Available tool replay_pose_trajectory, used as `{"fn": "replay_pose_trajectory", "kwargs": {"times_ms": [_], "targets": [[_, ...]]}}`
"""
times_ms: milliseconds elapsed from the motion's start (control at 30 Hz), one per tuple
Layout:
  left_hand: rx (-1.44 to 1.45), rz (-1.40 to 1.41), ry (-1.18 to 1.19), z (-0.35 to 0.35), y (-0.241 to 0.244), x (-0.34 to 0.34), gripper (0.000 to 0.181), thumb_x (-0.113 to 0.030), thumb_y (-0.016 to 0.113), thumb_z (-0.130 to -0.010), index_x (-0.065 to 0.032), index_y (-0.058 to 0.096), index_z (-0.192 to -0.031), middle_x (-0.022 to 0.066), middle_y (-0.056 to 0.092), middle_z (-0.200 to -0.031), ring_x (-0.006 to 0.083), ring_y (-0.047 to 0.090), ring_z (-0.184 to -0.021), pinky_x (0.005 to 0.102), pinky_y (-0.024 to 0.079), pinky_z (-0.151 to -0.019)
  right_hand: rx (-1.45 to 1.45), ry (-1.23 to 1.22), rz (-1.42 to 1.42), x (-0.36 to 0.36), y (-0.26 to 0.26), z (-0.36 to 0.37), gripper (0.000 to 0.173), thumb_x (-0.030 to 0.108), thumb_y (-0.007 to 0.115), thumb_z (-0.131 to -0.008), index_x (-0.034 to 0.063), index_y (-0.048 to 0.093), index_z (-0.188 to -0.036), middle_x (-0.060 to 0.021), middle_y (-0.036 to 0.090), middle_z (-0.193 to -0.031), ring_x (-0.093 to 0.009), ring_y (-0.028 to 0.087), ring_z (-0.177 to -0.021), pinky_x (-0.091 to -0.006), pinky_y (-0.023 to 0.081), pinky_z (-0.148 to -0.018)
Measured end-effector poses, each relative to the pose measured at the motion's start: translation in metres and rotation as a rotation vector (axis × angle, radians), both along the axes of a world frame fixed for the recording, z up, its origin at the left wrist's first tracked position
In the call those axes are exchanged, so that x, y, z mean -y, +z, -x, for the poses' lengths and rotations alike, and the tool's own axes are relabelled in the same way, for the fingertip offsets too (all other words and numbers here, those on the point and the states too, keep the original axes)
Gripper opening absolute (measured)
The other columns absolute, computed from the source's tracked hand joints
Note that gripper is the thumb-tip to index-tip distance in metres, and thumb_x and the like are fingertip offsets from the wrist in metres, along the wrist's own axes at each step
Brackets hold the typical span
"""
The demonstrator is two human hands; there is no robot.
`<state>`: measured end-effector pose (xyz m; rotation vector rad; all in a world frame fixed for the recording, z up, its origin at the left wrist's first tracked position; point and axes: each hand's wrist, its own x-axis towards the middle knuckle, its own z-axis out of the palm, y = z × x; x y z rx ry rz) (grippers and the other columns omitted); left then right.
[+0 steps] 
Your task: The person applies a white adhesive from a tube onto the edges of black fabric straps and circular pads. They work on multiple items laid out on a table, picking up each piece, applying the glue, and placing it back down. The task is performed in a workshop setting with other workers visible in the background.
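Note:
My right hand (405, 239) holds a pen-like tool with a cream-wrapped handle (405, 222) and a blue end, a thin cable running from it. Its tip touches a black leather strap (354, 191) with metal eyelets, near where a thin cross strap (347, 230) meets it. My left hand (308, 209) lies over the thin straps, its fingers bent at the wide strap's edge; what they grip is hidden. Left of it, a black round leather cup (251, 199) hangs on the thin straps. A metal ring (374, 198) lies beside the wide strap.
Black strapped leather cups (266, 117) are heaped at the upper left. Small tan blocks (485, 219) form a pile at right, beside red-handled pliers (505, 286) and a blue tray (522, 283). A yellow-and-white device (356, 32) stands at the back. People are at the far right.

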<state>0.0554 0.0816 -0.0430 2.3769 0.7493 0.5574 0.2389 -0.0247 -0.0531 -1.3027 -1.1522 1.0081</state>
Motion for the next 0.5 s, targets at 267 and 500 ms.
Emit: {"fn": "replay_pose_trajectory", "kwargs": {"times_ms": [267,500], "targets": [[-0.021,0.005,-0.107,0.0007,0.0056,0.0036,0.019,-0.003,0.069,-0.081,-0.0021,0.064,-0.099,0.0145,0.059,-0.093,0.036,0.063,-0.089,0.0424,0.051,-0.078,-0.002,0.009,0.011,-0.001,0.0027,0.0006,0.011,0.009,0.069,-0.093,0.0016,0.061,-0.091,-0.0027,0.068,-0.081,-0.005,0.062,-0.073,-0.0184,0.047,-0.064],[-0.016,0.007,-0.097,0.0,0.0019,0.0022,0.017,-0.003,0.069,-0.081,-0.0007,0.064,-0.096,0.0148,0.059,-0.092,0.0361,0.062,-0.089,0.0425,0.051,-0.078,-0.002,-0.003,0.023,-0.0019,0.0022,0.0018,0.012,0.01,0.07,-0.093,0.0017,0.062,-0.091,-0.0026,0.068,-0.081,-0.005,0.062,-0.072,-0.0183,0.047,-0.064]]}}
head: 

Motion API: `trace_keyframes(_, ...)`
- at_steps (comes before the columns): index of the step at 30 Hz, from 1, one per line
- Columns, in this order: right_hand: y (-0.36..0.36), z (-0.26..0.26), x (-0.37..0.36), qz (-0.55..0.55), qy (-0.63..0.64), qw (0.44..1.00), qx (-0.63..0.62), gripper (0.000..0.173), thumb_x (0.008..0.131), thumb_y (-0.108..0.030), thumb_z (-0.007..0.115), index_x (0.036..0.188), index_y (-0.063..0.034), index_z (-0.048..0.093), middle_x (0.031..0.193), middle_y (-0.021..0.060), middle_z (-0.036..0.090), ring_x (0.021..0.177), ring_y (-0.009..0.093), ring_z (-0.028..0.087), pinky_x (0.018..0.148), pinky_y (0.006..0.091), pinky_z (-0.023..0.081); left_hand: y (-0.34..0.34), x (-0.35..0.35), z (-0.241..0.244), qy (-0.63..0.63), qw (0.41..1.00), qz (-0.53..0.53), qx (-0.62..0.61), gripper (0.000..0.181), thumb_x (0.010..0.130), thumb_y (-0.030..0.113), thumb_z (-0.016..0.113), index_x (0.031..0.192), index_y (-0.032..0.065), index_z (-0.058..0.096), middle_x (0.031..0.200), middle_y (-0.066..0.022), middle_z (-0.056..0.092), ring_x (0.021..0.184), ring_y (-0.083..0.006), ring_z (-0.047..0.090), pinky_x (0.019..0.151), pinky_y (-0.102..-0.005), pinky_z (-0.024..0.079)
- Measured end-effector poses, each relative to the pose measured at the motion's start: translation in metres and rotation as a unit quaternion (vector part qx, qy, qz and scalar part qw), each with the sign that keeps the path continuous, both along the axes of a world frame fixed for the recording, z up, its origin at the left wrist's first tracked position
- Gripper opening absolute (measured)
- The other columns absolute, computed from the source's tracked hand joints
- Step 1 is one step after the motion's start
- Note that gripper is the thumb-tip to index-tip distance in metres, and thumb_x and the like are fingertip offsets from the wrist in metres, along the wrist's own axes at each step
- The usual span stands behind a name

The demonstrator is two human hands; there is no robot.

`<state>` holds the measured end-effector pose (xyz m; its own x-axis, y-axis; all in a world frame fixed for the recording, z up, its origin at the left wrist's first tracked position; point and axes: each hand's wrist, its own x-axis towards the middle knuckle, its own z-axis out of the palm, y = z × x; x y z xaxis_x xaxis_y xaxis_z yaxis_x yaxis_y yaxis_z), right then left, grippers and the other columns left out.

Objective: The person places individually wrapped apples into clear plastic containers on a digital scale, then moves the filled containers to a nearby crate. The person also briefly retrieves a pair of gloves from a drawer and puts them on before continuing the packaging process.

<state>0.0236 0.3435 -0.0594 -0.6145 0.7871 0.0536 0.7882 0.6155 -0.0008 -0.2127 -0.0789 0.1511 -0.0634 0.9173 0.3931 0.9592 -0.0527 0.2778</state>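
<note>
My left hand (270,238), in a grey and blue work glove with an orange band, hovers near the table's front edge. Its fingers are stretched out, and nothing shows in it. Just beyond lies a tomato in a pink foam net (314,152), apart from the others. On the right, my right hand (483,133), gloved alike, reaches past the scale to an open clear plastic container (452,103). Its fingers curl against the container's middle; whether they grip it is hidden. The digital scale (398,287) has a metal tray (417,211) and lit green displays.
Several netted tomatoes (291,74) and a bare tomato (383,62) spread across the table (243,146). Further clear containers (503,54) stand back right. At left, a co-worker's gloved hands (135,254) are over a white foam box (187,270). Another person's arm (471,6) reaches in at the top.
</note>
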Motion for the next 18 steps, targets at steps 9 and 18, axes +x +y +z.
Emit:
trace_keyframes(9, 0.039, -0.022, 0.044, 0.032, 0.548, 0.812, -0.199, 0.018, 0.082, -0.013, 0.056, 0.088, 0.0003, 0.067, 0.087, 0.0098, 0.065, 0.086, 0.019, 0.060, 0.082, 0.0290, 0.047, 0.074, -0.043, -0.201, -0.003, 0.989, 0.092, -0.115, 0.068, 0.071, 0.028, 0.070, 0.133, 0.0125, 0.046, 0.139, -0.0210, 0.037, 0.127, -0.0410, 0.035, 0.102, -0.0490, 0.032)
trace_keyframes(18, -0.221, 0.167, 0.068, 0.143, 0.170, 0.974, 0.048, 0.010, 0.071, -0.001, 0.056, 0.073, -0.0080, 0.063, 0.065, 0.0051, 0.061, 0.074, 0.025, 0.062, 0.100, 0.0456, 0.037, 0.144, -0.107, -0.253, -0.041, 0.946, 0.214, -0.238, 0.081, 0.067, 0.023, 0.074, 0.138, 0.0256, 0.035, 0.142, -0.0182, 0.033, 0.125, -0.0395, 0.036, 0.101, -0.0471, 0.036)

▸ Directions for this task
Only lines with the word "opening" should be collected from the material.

▸ Answer box
Gripper opening absolute (measured)
- Gripper opening absolute (measured)

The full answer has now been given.